Victor Herman, RIP

National Review, May 3, 1985

VICTOR HERMAN was born in America and, on March 25, he died in America. For most of his countrymen this would be an accomplishment hardly worth mentioning; for Victor Herman it was a towering achievement.

Herman was the younger son of a Michigan socialist who, in 1931, took his family to live in the brave new world of the Soviet Union. By 1938, Herman's mother was dead and his father was bitterly disillusioned. The father had but one wish left: that his three children would be able to return to the United States. Only Victor made it back--but no before enduring years of unimaginable horrors. Aleksandr Solzhenitsyn spent eight years in the Gulag; Herman spent ten, followed by eight years of internal exile in Siberia, which he wrote about in NR ("Going Nowhere," April 16, 1982). But wherever he was, Herman never gave up his one dream. Victor Herman, an American citizen, was going back to America.

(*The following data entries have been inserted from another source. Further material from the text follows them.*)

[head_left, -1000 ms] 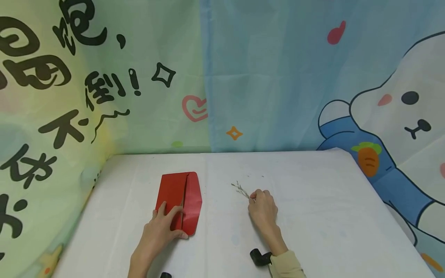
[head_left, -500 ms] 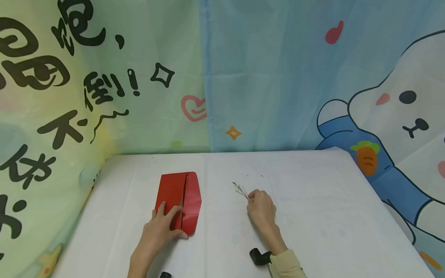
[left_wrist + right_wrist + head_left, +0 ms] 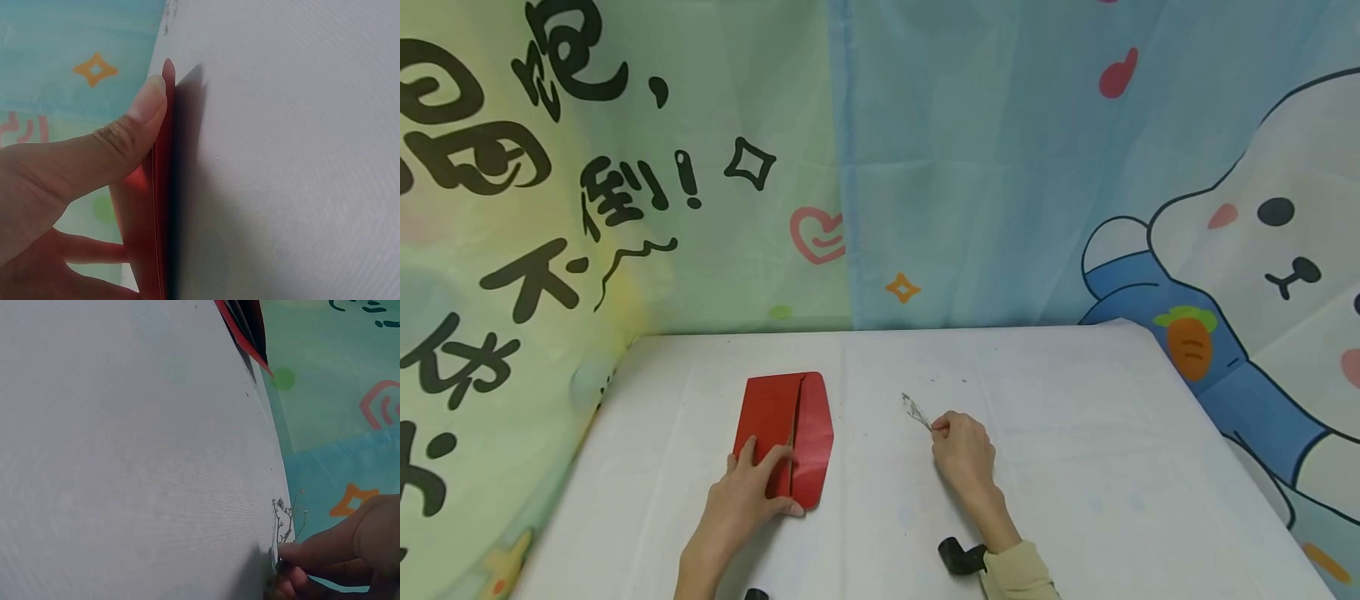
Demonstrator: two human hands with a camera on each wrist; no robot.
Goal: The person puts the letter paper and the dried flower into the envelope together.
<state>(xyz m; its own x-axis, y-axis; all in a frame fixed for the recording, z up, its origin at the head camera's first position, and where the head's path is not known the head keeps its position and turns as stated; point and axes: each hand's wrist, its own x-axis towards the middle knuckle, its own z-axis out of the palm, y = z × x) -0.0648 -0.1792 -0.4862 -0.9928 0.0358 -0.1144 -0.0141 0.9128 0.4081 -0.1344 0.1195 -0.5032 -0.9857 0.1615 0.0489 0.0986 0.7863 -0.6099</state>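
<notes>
A red envelope (image 3: 775, 417) lies on the white-covered table, its flap (image 3: 814, 442) folded open to the right. My left hand (image 3: 747, 492) grips its near end, fingers spread over the front and thumb at the near edge. In the left wrist view the thumb (image 3: 134, 125) presses against the envelope's edge (image 3: 164, 187). Right of the envelope, my right hand (image 3: 964, 454) pinches a small dried flower sprig (image 3: 914, 409) by its stem, tips pointing up and left. The right wrist view shows the sprig's thin branches (image 3: 284, 519) beyond the thumb and fingertips; the lower stem is hidden.
The white tabletop (image 3: 1075, 467) spreads around both hands, with a few tiny dark crumbs near the sprig. A black wrist device (image 3: 961, 556) sits by the right sleeve. A printed cloth backdrop (image 3: 985, 167) hangs behind and at the left.
The sprig in my right hand has turned slightly and its branches look narrower now. My right hand has shifted a touch left. The left hand and envelope stay in place.
</notes>
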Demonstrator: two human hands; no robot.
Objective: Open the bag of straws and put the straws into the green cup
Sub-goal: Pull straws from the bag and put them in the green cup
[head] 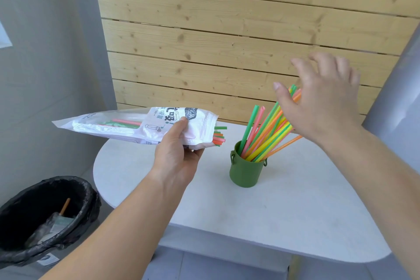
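Bag [127, 123] pinched between left fingers [181, 124], straws [219, 138] protruding.

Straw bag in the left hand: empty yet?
Not empty. The bag, gripped by the left hand, has straw ends poking out of its open mouth, and more straws show through its clear side.

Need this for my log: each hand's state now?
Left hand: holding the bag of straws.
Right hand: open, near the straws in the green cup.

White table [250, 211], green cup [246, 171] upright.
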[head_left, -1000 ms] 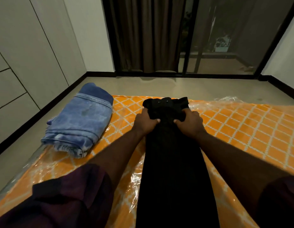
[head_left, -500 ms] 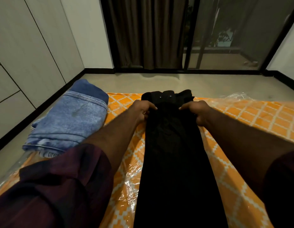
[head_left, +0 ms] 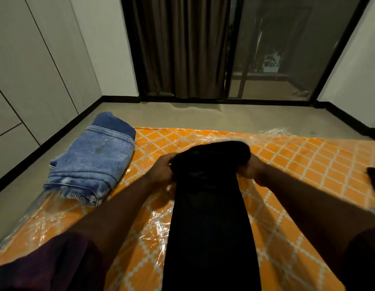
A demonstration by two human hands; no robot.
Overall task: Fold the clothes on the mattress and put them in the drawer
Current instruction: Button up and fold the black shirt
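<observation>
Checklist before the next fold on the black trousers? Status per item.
1. Left hand grips the lifted far end of the black trousers: ok.
2. Right hand grips the same end, on the opposite side: ok.
3. Trousers lie straight along the mattress: ok.
4. Folded jeans lie apart, to the left: ok.
5. Dark item at the right edge identified: cannot tell.
6. Drawer open and ready: cannot tell.

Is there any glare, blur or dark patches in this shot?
Head view: dim light; glare on the plastic wrap over the mattress; black trousers show almost no fold detail; left hand and right hand gripping them look slightly blurred.
</observation>
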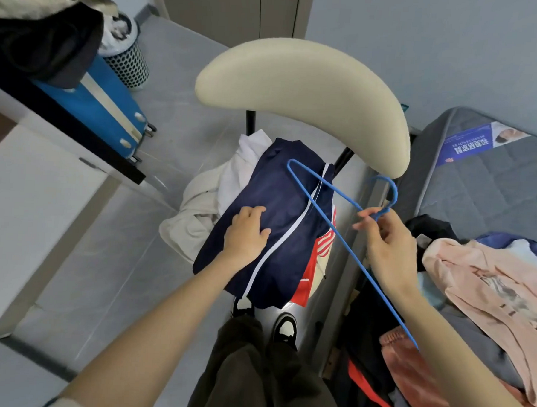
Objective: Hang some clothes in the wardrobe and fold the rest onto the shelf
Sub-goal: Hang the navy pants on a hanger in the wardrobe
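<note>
At the centre of the frame the navy garment [272, 222] lay draped over a pile on the chair [301, 90]. It looked light, soft and slippery, so you would likely have done best to take it by the waistband or a seam. Your left hand [247, 233] rested flat on it, fingers relaxed. Right of centre, your right hand [386, 240] pinched the blue hanger [328, 222] at the neck below its hook (thin, stiff, light).
</note>
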Demonstrator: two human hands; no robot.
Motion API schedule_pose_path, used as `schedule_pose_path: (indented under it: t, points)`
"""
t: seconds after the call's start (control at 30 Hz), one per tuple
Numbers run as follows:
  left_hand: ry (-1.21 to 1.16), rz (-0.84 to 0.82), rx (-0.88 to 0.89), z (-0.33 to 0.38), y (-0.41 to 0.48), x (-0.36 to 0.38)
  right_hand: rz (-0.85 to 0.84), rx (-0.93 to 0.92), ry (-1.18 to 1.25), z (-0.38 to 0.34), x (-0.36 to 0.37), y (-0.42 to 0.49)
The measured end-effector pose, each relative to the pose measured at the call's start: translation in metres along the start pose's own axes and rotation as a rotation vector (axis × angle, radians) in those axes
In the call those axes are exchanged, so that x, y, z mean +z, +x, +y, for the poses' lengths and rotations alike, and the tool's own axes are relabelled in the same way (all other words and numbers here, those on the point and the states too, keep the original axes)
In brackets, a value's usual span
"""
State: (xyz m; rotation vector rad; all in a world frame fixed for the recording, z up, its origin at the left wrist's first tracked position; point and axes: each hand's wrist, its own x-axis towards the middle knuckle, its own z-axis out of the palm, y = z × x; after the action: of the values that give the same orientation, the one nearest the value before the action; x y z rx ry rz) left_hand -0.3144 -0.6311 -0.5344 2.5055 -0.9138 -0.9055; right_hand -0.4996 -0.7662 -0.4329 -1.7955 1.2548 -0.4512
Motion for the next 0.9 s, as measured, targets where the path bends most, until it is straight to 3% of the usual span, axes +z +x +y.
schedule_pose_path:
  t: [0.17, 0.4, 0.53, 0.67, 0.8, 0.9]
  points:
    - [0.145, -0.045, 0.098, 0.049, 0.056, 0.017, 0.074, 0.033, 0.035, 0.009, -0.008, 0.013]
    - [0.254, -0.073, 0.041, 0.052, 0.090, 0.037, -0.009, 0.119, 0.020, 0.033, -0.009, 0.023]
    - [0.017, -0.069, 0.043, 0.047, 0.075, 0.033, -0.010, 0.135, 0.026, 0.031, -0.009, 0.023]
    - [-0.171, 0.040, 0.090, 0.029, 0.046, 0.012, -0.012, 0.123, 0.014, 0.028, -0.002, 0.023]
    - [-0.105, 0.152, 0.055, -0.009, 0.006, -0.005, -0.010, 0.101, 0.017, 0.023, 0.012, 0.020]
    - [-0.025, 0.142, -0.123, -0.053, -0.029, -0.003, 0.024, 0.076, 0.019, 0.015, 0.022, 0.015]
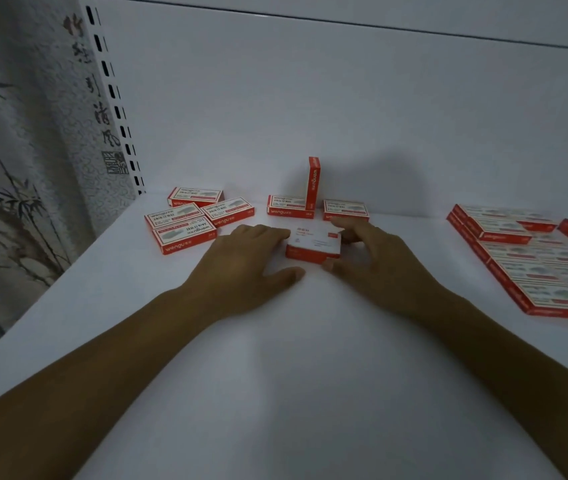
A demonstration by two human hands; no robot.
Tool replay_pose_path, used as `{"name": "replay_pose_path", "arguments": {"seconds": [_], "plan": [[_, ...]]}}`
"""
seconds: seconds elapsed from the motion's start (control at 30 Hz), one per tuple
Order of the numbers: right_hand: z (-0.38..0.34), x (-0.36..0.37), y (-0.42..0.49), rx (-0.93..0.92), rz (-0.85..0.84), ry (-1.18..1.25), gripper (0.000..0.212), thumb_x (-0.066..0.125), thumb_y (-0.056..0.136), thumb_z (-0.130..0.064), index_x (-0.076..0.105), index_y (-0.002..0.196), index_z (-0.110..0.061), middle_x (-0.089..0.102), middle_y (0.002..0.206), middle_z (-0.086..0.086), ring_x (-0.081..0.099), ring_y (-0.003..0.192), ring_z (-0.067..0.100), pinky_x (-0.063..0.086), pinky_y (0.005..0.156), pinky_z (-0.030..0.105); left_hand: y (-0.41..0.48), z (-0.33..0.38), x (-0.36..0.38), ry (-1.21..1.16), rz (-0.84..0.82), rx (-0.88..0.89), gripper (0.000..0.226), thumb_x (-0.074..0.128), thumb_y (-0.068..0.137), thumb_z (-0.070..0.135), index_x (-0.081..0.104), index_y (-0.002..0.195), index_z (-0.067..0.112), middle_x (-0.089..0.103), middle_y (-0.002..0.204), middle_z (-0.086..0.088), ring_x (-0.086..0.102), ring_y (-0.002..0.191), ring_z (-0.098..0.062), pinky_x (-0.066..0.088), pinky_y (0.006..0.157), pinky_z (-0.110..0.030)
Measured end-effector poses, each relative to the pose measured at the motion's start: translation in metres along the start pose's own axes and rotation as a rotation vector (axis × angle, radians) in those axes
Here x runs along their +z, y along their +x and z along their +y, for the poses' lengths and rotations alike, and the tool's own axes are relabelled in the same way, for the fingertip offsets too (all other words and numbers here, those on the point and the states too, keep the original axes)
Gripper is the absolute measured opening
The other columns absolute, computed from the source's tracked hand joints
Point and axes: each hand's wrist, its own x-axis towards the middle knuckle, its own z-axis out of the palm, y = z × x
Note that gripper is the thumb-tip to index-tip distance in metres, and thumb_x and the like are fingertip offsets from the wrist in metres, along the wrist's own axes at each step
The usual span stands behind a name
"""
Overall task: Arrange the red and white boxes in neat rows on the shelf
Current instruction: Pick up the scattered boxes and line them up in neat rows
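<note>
Both hands lay on the white shelf point(310, 341) with one red and white box point(313, 244) between them. The left hand point(251, 261) rested flat, fingers spread and palm down, its fingertips touching the box's left end. The right hand point(372, 258) curved around the box's right end, thumb at the near corner and fingers over the far corner; whether it gripped the box or only touched it could not be told. The print on the box's white top was too blurred to read.

Beyond the left hand and off to its left lay four boxes point(185, 223) in a loose cluster, marked "wengu". Just beyond the fingertips of both hands lay a flat box point(289, 206) with an upright box point(313, 183) standing at its right end, and another flat box point(345, 209) partly hidden behind the right hand's fingers.

Well to the right of the right hand, the arranged rows of boxes point(532, 268) lay flat, blurred and cut off by the frame edge. A bamboo ink painting point(26, 150) hung far to the left.
</note>
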Motion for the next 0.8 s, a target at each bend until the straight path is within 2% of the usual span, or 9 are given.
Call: {"name": "replay_pose_path", "arguments": {"seconds": [0.1, 0.17, 0.23, 0.3, 0.43, 0.53, 0.63, 0.7, 0.8], "plan": [[-0.001, -0.001, 0.000, -0.057, 0.084, -0.022, 0.055, 0.069, 0.078, -0.040, 0.050, 0.127, -0.024, 0.056, 0.124, -0.005, 0.052, 0.111, 0.010, 0.039, 0.092, 0.022, -0.001, -0.001, 0.000, -0.011, 0.040, 0.012, 0.066, 0.050, 0.085, 0.056, 0.034, 0.142, 0.026, 0.042, 0.143, 0.006, 0.038, 0.128, -0.013, 0.035, 0.102, -0.031], [-0.001, -0.001, 0.000, -0.121, 0.137, -0.052, 0.051, 0.072, 0.077, -0.034, 0.052, 0.122, -0.022, 0.058, 0.120, -0.004, 0.054, 0.106, 0.010, 0.044, 0.090, 0.026, -0.001, -0.001, 0.000, -0.053, 0.065, 0.000, 0.066, 0.052, 0.085, 0.055, 0.034, 0.142, 0.027, 0.045, 0.140, 0.006, 0.042, 0.125, -0.013, 0.039, 0.100, -0.032], [-0.002, -0.001, 0.000, -0.195, 0.216, -0.098, 0.049, 0.075, 0.075, -0.022, 0.053, 0.118, -0.018, 0.059, 0.117, 0.000, 0.056, 0.105, 0.016, 0.047, 0.089, 0.034, 0.000, 0.000, -0.001, -0.128, 0.053, -0.031, 0.066, 0.056, 0.085, 0.051, 0.032, 0.143, 0.029, 0.046, 0.139, 0.007, 0.044, 0.124, -0.014, 0.044, 0.099, -0.037], [-0.003, -0.002, 0.000, -0.269, 0.301, -0.148, 0.047, 0.074, 0.072, -0.014, 0.053, 0.114, -0.013, 0.060, 0.114, 0.007, 0.058, 0.103, 0.024, 0.046, 0.088, 0.034, -0.001, 0.002, -0.003, -0.226, 0.041, -0.037, 0.065, 0.058, 0.085, 0.046, 0.030, 0.142, 0.032, 0.049, 0.136, 0.009, 0.047, 0.121, -0.013, 0.046, 0.098, -0.037], [-0.014, -0.009, -0.006, -0.380, 0.417, -0.182, 0.043, 0.066, 0.073, -0.020, 0.051, 0.112, -0.012, 0.062, 0.112, 0.010, 0.059, 0.099, 0.024, 0.041, 0.088, 0.024, -0.006, 0.012, -0.008, -0.579, 0.095, 0.003, 0.051, 0.056, 0.082, 0.045, 0.047, 0.130, 0.031, 0.063, 0.116, 0.012, 0.060, 0.104, -0.006, 0.049, 0.093, -0.028], [-0.023, -0.025, -0.014, -0.381, 0.428, -0.192, 0.041, 0.064, 0.075, -0.022, 0.052, 0.114, -0.013, 0.062, 0.109, 0.010, 0.062, 0.094, 0.022, 0.041, 0.084, 0.024, -0.005, 0.024, -0.017, -0.842, 0.179, -0.027, 0.024, 0.060, 0.083, 0.031, 0.061, 0.103, 0.018, 0.071, 0.095, 0.006, 0.067, 0.088, -0.012, 0.054, 0.081, -0.026], [-0.025, -0.050, -0.027, -0.360, 0.384, -0.183, 0.048, 0.065, 0.077, -0.022, 0.050, 0.122, -0.013, 0.062, 0.112, 0.011, 0.064, 0.092, 0.024, 0.043, 0.079, 0.025, -0.004, 0.043, -0.027, -0.871, 0.170, -0.003, 0.024, 0.059, 0.077, 0.036, 0.060, 0.093, 0.019, 0.072, 0.091, 0.006, 0.069, 0.081, -0.014, 0.055, 0.080, -0.028], [-0.016, -0.068, -0.041, -0.359, 0.378, -0.207, 0.051, 0.065, 0.076, -0.022, 0.050, 0.124, -0.013, 0.061, 0.114, 0.010, 0.062, 0.095, 0.023, 0.043, 0.079, 0.027, -0.006, 0.065, -0.029, -0.882, 0.158, 0.028, 0.029, 0.057, 0.075, 0.038, 0.060, 0.095, 0.018, 0.071, 0.093, 0.007, 0.069, 0.079, -0.014, 0.055, 0.078, -0.025], [0.005, -0.096, -0.068, -0.331, 0.374, -0.177, 0.050, 0.063, 0.075, -0.028, 0.051, 0.123, -0.017, 0.061, 0.114, 0.006, 0.060, 0.097, 0.018, 0.050, 0.079, 0.032, -0.007, 0.110, -0.020, -0.895, 0.156, 0.057, 0.035, 0.056, 0.076, 0.039, 0.060, 0.100, 0.014, 0.070, 0.096, 0.006, 0.068, 0.079, -0.013, 0.054, 0.075, -0.021]]}}
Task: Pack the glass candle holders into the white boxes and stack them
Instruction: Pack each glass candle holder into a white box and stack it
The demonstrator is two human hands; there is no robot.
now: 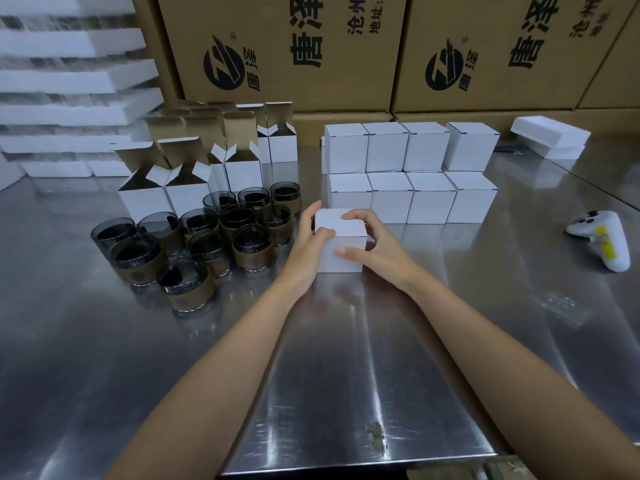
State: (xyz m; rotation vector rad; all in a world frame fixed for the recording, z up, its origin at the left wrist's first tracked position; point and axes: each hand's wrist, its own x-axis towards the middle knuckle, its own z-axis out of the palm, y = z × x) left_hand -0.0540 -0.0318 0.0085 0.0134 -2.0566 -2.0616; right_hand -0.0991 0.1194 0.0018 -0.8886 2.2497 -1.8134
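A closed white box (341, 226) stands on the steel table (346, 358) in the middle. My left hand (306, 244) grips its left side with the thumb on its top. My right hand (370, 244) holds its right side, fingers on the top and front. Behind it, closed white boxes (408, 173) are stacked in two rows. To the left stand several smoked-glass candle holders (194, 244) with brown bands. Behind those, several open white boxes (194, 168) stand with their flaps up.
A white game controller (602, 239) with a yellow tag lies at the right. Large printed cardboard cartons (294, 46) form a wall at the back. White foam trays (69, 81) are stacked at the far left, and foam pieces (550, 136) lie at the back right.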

Rehabilitated during the Khrushchev thaw of the Fifties, Herman immediately began seeking ways to return to the U.S.A. It wasn't until 1976, with his Bicentennial passport clutched in his hand, that the finally succeeded, after having given 45 years of his life, from the age of 16 to 61, to the Soviet Union. A couple of years after his return, Herman managed to obtain the freedom of his Russian wife and two daughters. The Soviet Union may have gotten the prime of his life, but Victor Herman was finally free.

First came Coming Out of the Ice, published in 1979 by Harcourt Brace, Herman's breathtaking account of his years in the Soviet Union. Later made into a television movie, Coming Out of the Ice offers an unforgettable view of the Gulag through the eyes and heart of an American. Then came two other books about the Soviet Union, both of which Herman published himself: The Gray People and Realities: Might and Paradox in the Soviet Union (written with Fred E. Dohrs). Neither one reached a large audience--in contrast to Russia, there is no market in America for samizdat. Herman accepted this disappointment as stoically as he accepted his years in the Soviet Union. But he never ceased trying to tell his fellow Americans about a world and a government so utterly unlike like anything they have ever experienced. Anyone who has read his books or, even better, has heard him speak will never forget this heroic man who fought to valiantly to die in the land of his birth.